▸ **WHAT TO PRODUCE**
What appears from the line containing "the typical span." to the end of the listing below should be copied exactly, with no other lines.

▸ **AVAILABLE DATA**
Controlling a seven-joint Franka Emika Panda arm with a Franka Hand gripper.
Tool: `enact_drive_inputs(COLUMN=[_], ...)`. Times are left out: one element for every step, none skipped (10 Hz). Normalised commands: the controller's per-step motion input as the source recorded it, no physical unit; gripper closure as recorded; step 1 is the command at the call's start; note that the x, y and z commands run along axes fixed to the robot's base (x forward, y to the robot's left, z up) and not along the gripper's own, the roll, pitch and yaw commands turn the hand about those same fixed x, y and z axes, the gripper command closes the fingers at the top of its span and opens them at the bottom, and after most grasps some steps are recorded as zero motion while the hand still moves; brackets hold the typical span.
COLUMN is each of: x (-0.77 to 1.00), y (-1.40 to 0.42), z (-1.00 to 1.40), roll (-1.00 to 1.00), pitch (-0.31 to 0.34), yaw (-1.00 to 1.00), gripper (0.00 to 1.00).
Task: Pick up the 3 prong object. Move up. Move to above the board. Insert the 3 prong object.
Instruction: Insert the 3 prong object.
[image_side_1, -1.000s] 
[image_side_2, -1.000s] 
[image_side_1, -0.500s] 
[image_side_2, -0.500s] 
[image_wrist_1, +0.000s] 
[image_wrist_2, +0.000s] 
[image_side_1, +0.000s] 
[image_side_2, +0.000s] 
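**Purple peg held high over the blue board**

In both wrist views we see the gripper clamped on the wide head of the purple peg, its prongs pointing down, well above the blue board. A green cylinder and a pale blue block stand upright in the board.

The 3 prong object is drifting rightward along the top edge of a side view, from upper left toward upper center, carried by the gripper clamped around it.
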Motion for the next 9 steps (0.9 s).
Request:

▸ **FINAL ANSWER**
Tool: `enact_drive_inputs(COLUMN=[_], ...)`. Times are left out: one element for every step, none skipped (10 Hz). Normalised commands: the controller's per-step motion input as the source recorded it, no physical unit; gripper closure as recorded; step 1 is the command at the call's start; note that the x, y and z commands run along axes fixed to the robot's base (x forward, y to the robot's left, z up) and not along the gripper's own, the roll, pitch and yaw commands turn the hand about those same fixed x, y and z axes, the gripper command closes the fingers at the top of its span and opens them at the bottom, and after most grasps some steps are recorded as zero motion while the hand still moves; brackets hold the typical span.
COLUMN is each of: x (-0.77 to 1.00), y (-1.40 to 0.42), z (-1.00 to 1.40), roll (-1.00 to 1.00), pitch (-0.31 to 0.34), yaw (-1.00 to 1.00), gripper (0.00 to 1.00).
Task: Pick up the 3 prong object. Move up. Move to above the board. Insert the 3 prong object.
Instruction: Insert the 3 prong object.
[image_side_1, -1.000s] 
[image_side_2, -1.000s] 
[image_side_1, -0.500s] 
[image_side_2, -0.500s] 
[image_wrist_1, +0.000s] 
[image_wrist_2, +0.000s] 
[image_side_1, +0.000s] 
[image_side_2, +0.000s] 
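**Purple peg held high over the blue board**

In both wrist views we see the gripper clamped on the wide head of the purple peg, its prongs pointing down, well above the blue board. A green cylinder and a pale blue block stand upright in the board.

The 3 prong object is drifting rightward along the top edge of a side view, from upper left toward upper center, carried by the gripper clamped around it.
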Motion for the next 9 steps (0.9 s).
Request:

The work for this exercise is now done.